MLEMBED-1918: Issue with REDUCE_SUM on Ethos-U65-512

 - Ethos-U65-512 requires the input to REDUCE_SUM to use NHWC format
 - Updated the graph optimiser format check to cover this condition
 - Added a exception check to the backend of the compiler to verify that
this condition is not been violated by the external api or Vela internals

Signed-off-by: Tim Hall <tim.hall@arm.com>
Change-Id: I2f1fabcbd264daf77d5822349d855a3a32b12c64
diff --git a/ethosu/vela/graph_optimiser_util.py b/ethosu/vela/graph_optimiser_util.py
index 57fd7db..5e7e112 100644
--- a/ethosu/vela/graph_optimiser_util.py
+++ b/ethosu/vela/graph_optimiser_util.py
@@ -20,6 +20,7 @@
 import numpy as np
 
 from . import lut
+from .architecture_features import Accelerator
 from .data_type import DataType
 from .debug_database import DebugDatabase
 from .errors import UnsupportedFeatureError
@@ -111,7 +112,10 @@
         return
 
     for op in tens.consumer_list:
-        if op.type == Op.ReduceSum and tens.dtype == DataType.int32:
+        if op.type == Op.ReduceSum and (
+            tens.dtype == DataType.int32 or arch.accelerator_config == Accelerator.Ethos_U65_512
+        ):
+            # ReduceSum requires NHWC input
             return
         if op.type == Op.Reshape:
             # Using NHCWB16 format for a no-op reshape is only an option if subsequent
diff --git a/ethosu/vela/register_command_stream_generator.py b/ethosu/vela/register_command_stream_generator.py
index a8d1ddf..5680c96 100644
--- a/ethosu/vela/register_command_stream_generator.py
+++ b/ethosu/vela/register_command_stream_generator.py
@@ -931,6 +931,19 @@
 
 def generate_pooling_op(emit: CommandStreamEmitter, npu_op: NpuPoolingOperation, arch: ArchitectureFeatures):
     """Generates register commands for pooling operations"""

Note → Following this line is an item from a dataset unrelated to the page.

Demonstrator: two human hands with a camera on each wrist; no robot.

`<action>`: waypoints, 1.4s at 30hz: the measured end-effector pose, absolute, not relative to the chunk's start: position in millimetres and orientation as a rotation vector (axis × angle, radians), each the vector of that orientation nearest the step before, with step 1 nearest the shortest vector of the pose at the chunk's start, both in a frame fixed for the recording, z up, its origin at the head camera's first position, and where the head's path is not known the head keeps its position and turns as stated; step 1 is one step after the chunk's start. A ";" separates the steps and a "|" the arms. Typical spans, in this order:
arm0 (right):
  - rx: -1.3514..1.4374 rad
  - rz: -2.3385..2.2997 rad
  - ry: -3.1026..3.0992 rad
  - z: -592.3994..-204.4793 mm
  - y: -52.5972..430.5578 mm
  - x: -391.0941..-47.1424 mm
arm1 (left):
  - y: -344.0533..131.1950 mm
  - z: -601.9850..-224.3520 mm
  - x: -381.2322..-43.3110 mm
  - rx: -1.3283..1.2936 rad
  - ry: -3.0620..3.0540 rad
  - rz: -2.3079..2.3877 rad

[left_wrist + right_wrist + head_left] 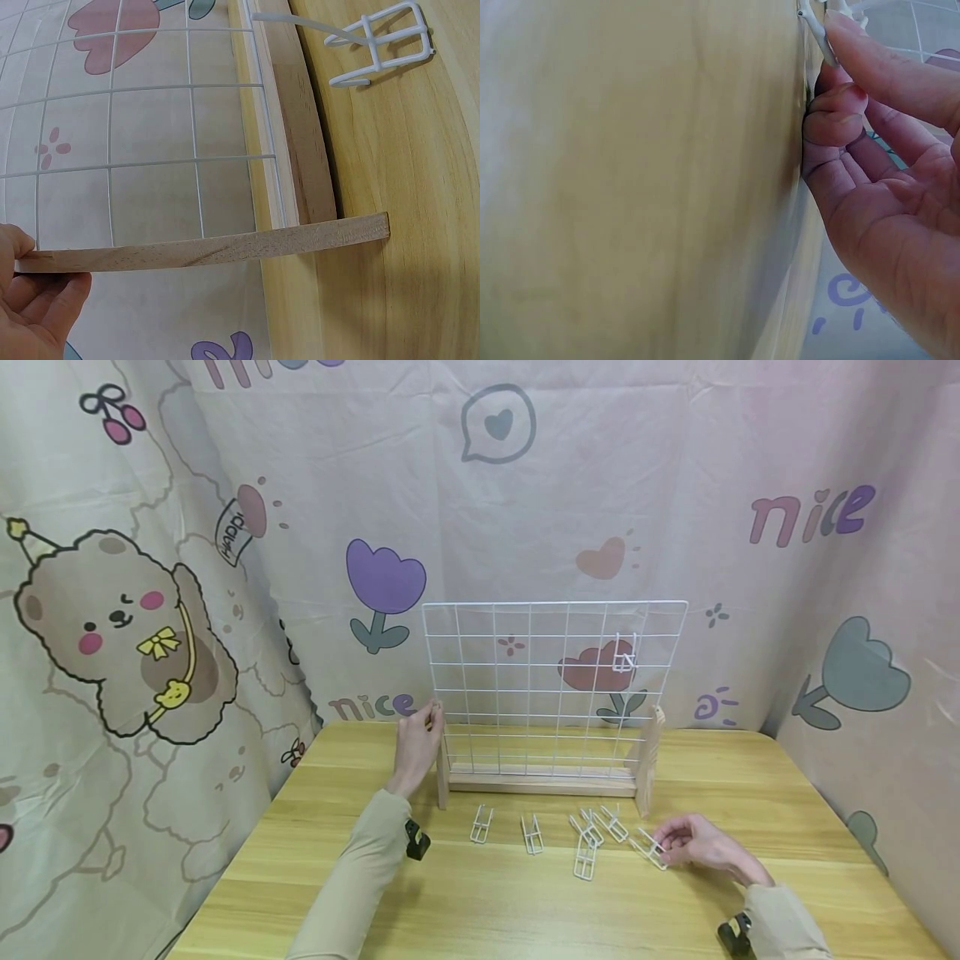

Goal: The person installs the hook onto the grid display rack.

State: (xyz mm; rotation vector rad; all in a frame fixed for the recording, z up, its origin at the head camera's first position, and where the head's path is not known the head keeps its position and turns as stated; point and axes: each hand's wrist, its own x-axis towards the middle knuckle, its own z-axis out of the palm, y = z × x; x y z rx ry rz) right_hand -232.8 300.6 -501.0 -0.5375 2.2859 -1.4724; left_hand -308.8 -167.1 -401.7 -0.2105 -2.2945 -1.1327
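A white wire grid panel (555,602) stands upright in a wooden base at the back of the table. My left hand (417,750) grips the upper end of the left wooden post (202,250), thumb on one face and fingers on the other in the left wrist view. To the right, low over the table, my right hand (701,845) pinches a white wire hook (651,853) between thumb and fingers. In the right wrist view only part of that hook (821,34) shows at the top edge. Another white hook (624,663) hangs on the upper right of the grid.
Several loose white hooks lie on the table before the stand, among them a single hook (482,824) at left, another (532,835) near the middle and an overlapping cluster (585,860) toward the right. A patterned curtain (495,510) hangs behind and at both sides.
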 end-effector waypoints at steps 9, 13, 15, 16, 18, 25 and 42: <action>-0.541 -1.461 2.281 -501.1 301.2 -233.0 | -167.2 -401.7 -310.1 -0.213 -2.292 -1.133; -0.528 -1.462 2.279 -499.0 301.0 -231.7 | -167.2 -401.9 -310.3 -0.214 -2.290 -1.128; -0.524 -1.453 2.285 -498.1 301.2 -231.3 | -167.1 -402.0 -310.4 -0.213 -2.289 -1.129; -0.521 -1.449 2.286 -497.7 301.2 -231.2 | -167.0 -401.9 -310.4 -0.212 -2.289 -1.128; -0.515 -1.442 2.288 -497.4 301.4 -231.2 | -166.9 -401.9 -310.4 -0.213 -2.289 -1.132; -0.540 -1.445 2.278 -498.1 301.6 -230.9 | -166.6 -401.6 -310.3 -0.203 -2.295 -1.134; -0.557 -1.470 2.309 -497.6 302.0 -228.7 | -166.9 -400.1 -308.5 -0.198 -2.308 -1.161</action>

+    # check that reduce_sum input is NHWC
+    if npu_op.sub_op_type == NpuPoolingOp.REDUCE_SUM and npu_op.ifm.layout != NpuLayout.NHWC:
+        if npu_op.ifm.data_type == NpuDataType.INT32:
+            raise VelaError(
+                f"REDUCE_SUM ({npu_op.name}) with IFM data type of INT32 requires IFM layout to be NHWC"
+                f" ({npu_op.ifm.name} == {npu_op.ifm.layout})"
+            )
+        elif arch.accelerator_config == Accelerator.Ethos_U65_512:
+            raise VelaError(
+                f"REDUCE_SUM ({npu_op.name}) with accelerator config of Ethos_U65_512 requires IFM layout to be NHWC"
+                f" ({npu_op.ifm.name} == {npu_op.ifm.layout})"
+            )
+
     use_global_scale = (
         npu_op.sub_op_type in (NpuPoolingOp.AVERAGE, NpuPoolingOp.REDUCE_SUM) and sum(npu_op.padding) == 0
     )